The Kalman filter gives the updating state vector estimator equations

$$ e(l) = y(l) - H\hat{X}\left( {l/(l - 1} \right) $$
(12)
$$ K(l) = q(l/(l - 1))H \times \left[ {Hq\left( {l/(l - 1)H^{T} } \right]^{ - 1} } \right. $$
(13)
$$ \hat{X}(l/l) = \hat{X}(l/(l - 1)) + k(l)e(l) $$
(14)
$$ q(l/l) = [I - k(l)H]q(l/l - 1) $$
(15)
$$ {\hat{\text{x}}}\left( {l + 1/l} \right) = {\text{F}}\left( l \right){\hat{\text{x}}}\left( {l/l} \right) + {\text{G}}_{{\overline{{{\ddot{\text{u}}}}} }} $$
(16)
$$ Q(l + 1/l) = F(l)P(l/l)F^{T} (l) + GG^{T} \sigma_{u}^{2} $$
(17)

where \( \hat{x}\left( {l + 1/l} \right) \) is the minimum mean square estimation of the state vector X(l) given the past l − 1 observations y(l), …, y(l − 1).

The predicted state error vector is \( \hat{x}\left( {l/l - 1} \right) = x\left( l \right){-}\hat{x}\left( {l/l - 1} \right) \).

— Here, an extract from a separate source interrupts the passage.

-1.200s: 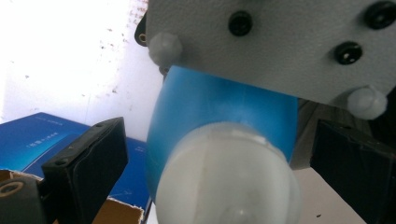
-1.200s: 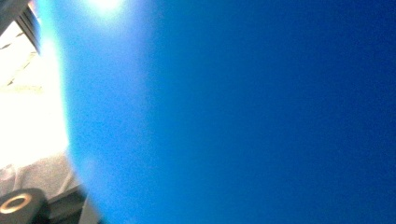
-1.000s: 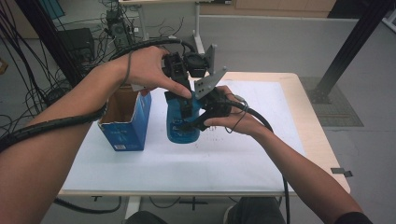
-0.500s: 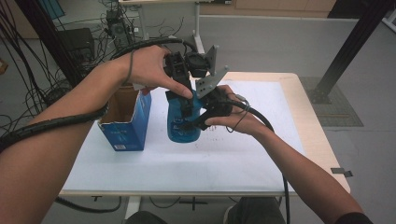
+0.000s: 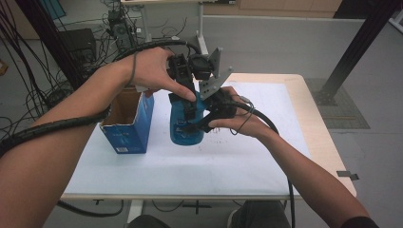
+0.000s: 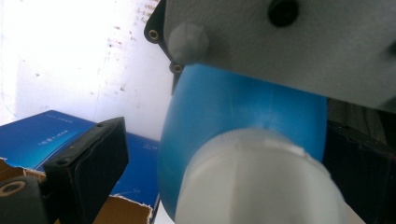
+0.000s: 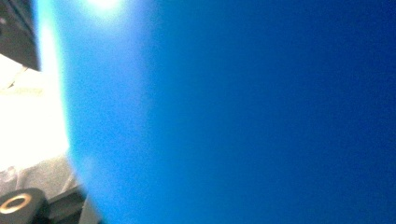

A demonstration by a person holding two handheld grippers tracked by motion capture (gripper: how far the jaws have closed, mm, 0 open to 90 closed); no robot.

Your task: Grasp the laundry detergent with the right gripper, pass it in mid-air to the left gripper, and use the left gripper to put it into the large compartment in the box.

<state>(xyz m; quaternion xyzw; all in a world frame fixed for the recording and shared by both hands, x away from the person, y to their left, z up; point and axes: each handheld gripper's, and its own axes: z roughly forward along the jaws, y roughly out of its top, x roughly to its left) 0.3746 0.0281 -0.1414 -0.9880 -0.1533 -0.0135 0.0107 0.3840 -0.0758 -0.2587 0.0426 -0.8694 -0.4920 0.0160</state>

  • \( Q(l/l - 1) = E[\tilde{x}(l/l - 1)\tilde{x}^{T} (l/l - 1)] \) is predicted state error correlation matrix where

  • \( \hat{x}\left( {l/l} \right) \) is the filtered estimation of the state vector.

  • \( \hat{x}\left( {l/l} \right) = x\left( l \right){-}\hat{x}\left( {l/l} \right) \) is the filtered state error vector.

  • \( Q(l/l) = E[\tilde{x}(l/l - 1)\tilde{x}^{ - T} (l/l)] \) is the filtered state error correlation vector.

  • K(l) is the Kalman gain and e(l) is the innovation sequence.

  • The estimated signal can be retrieved from the state vector estimator

    $$ \hat{s}(l) = H\hat{x}\left( {\frac{l}{l}} \right) $$
    (18)

4 Experimental Results

The efficiency of the proposed system BEAM-KAL is tested under the speech signal corrupted with car interior noise at various inputs SNRs −6, 3 dB [7] which was taken from NOIZEUS database [7]. Perceptual evaluation of speech quality scores (PESQ) [8] for the proposed BEAM-KAL [9] are found to be consistently good at lower input SNR, i.e., −6 dB than individual filters shown in Fig. 2. The time domain graphs and spectrogram of noisy, beamform, Kalman and BEAM-KAL enhanced speech signals are done at 3 dB where the circles show the noise removal as in Figs. 3 and 4. From this, it is clear that BEAM-KAL combination is superior when compared to others in case of noise reduction. Speech enhancement must satisfy the listener by improving speech quality and hence subjective tests, like informal A–B testing, are used to evaluate the performance. In A–B testing, a group of people listening to a number of pairs of speech files (labelled A and B) are involved, and they decide which is better in each case. The obtained results show that the proposed system is extremely good at removing in-car noise, with excellent speech quality and high intelligibility even at low noise exhibits better performance than those obtained with the beamforming and Kalman filter (Table 1).

Fig. 2
figure 2

PESQ scores for the proposed filter and with individual filters

Fig. 3
figure 3

Comparison of time domain plots at 3 dB. a Noisy signal (blue colour). b The enhanced beamform (yellow colour) c. The enhanced Kalman (green in colour). d Enhanced signal of the proposed BEAM-KAL (red colour) and the black circle shows the noise and it was removed

Fig. 4
figure 4

Spectrogram of the speech sample sp01 from NOIZEUS data corrupted with car noise. a Corrupted speech with car noisy signal at −6 dB SNR. b Enhanced beamform the speech obtained signal at −6 dB. c The output of Kalman filter (enhanced signal at −6 dB). d Output signal of the proposed BEAM-KAL at input −6 dB SNR

Table 1 Subjective A–B test

5 Conclusion

In this paper, a cascaded scheme BEAM-KAL based upon a combination of generalized side lobe canceller (GSC) beamformer and Kalman filter was proposed for the enhancement of speech signals corrupted with car noise. Simulation results were conducted, and the results of the proposed scheme are compared to the beamformer and Kalman filter individually at various input SNRs. The overall performance of the proposed method is shown to outperform beamforming and Kalman filter. Using an objective speech quality measure, spectrogram analysis, as well as formal subjective listening tests, showed that the proposed method is capable of reducing noise resulting in improved speech quality. Hence, this scheme provides a promising solution for real-time speech enhancement in noisy car environments.